Впрочем, на тех же страницах Троцкий хвастал и расстрелами тоже…
Что до разговоров о «классовой войне», то Добужинский слышал их на всех своих десяти службах и, конечно, на постановке холуйского «Гимна освобожденному труду», в которой он принял участие.
Новые «идейные» хамы в кожаном обмундировании, насаждая новый бюрократический новояз (ньюспик), засоряли лишь приблизительно им знакомый русский язык иностранными словами и суффиксами, которые казались им «культурными», современными, «заграничными», наукообразными и «политически грамотными».

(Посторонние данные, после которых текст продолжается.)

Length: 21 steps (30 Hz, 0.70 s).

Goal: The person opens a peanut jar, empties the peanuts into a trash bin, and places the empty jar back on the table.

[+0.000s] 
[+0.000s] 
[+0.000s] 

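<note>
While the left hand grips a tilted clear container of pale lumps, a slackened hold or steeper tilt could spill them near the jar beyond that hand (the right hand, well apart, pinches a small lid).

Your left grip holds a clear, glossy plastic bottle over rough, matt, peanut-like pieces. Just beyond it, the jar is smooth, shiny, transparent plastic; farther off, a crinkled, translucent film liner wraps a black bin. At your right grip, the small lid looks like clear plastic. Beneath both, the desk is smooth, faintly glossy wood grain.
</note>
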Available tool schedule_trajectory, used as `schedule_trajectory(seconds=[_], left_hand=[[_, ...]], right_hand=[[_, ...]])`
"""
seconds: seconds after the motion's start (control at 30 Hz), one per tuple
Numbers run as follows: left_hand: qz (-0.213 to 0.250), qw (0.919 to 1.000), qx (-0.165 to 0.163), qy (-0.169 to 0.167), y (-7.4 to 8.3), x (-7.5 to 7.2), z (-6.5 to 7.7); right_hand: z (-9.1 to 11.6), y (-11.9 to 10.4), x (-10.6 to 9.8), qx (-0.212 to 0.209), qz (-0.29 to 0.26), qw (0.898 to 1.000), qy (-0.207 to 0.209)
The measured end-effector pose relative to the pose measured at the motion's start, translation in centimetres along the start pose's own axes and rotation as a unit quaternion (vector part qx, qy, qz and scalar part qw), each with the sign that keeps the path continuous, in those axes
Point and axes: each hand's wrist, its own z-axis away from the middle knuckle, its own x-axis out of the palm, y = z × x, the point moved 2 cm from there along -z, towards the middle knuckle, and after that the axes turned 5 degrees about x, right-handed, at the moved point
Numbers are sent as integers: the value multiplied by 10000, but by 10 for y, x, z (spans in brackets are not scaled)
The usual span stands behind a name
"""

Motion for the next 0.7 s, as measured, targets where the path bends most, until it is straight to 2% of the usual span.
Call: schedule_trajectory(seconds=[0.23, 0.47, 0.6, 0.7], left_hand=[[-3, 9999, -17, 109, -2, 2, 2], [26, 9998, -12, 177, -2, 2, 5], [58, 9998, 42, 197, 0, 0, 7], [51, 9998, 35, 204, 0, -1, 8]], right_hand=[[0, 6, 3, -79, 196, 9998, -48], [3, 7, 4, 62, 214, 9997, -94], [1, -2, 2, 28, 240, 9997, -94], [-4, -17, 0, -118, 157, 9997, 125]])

Рассказывая о том, как подшучивал над этим «новоязом» грамотный петербуржец Добужинский, Милашевский осторожно отодвигает начало «засорения» языка лет на десять назад — в полосу «старого режима». Всякий, кому доводилось читать статьи и письма Ленина, Крупской и их подельников, без труда отыщет источники языковой моды и не осудит осторожного Милашевского, как бы перепутавшего года:
«Тогда же считалось, что французские суффиксы и окончания нельзя прибавлять к русскому корню. «Пахло «мадам де Курдюкофф». До термина «подхалимаж» жизнь еще в те времена не дошла…
Добужинский был одним из тех, которые не пропускали случая подшутить над новым термином. Посмеиваясь, он говорил: «Полез в карман — оказалось произошла потеризация носового платка».
В шутку толкнув кого-то из друзей, Добужинский, «оборачиваясь, надменно и нагло произносил: «Извиняюсь!» Все, конечно, хохотали, потому что произнесено это было с актерским мастерством. Тогда это словечко «извиняюсь» вместо «извините» только входило в язык. Все в нем чувствовали первозданное хамство.
Так же Добужинский обыгрывал слово «пока». Он неуклюже совал руку Александру Бенуа и, угрожающие посматривая, произносил жестким, деревянным голосом: «Пока». Этому «пока» много доставалось от петербургской интеллигенции.
«Иногда мы целой компанией начинали воображать зрительный образ многих новых комбинированных сокращенных созвучий. Спорили. Относительно «Губнаробраза» все сходились без споров на том, что это самый обыкновенный африканский дикобраз, но только с более мощными губами. «Губнаробраз»!